### Aim of the task
Please repeat the lines below exactly. Begin with the line containing "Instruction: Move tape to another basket" and go on through the line containing "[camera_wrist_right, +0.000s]".

### Data provided

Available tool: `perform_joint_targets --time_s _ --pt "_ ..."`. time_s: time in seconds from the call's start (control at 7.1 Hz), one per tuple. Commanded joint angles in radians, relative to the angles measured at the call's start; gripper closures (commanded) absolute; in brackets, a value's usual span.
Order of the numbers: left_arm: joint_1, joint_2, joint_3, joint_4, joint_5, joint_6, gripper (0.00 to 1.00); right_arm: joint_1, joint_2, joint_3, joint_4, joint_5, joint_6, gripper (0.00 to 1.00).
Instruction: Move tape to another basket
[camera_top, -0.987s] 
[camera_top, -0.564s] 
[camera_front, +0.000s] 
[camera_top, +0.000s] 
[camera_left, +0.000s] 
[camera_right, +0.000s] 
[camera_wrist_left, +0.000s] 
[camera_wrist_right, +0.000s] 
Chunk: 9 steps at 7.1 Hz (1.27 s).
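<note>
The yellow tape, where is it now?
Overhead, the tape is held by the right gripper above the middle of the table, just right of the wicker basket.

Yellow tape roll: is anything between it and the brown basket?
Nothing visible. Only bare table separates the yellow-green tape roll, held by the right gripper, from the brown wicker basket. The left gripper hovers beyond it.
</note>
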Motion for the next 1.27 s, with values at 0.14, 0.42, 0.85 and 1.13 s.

### Answer for this exercise
Instruction: Move tape to another basket
[camera_top, -0.987s] 
[camera_top, -0.564s] 
[camera_front, +0.000s] 
[camera_top, +0.000s] 
[camera_left, +0.000s] 
[camera_right, +0.000s] 
[camera_wrist_left, +0.000s] 
[camera_wrist_right, +0.000s] 

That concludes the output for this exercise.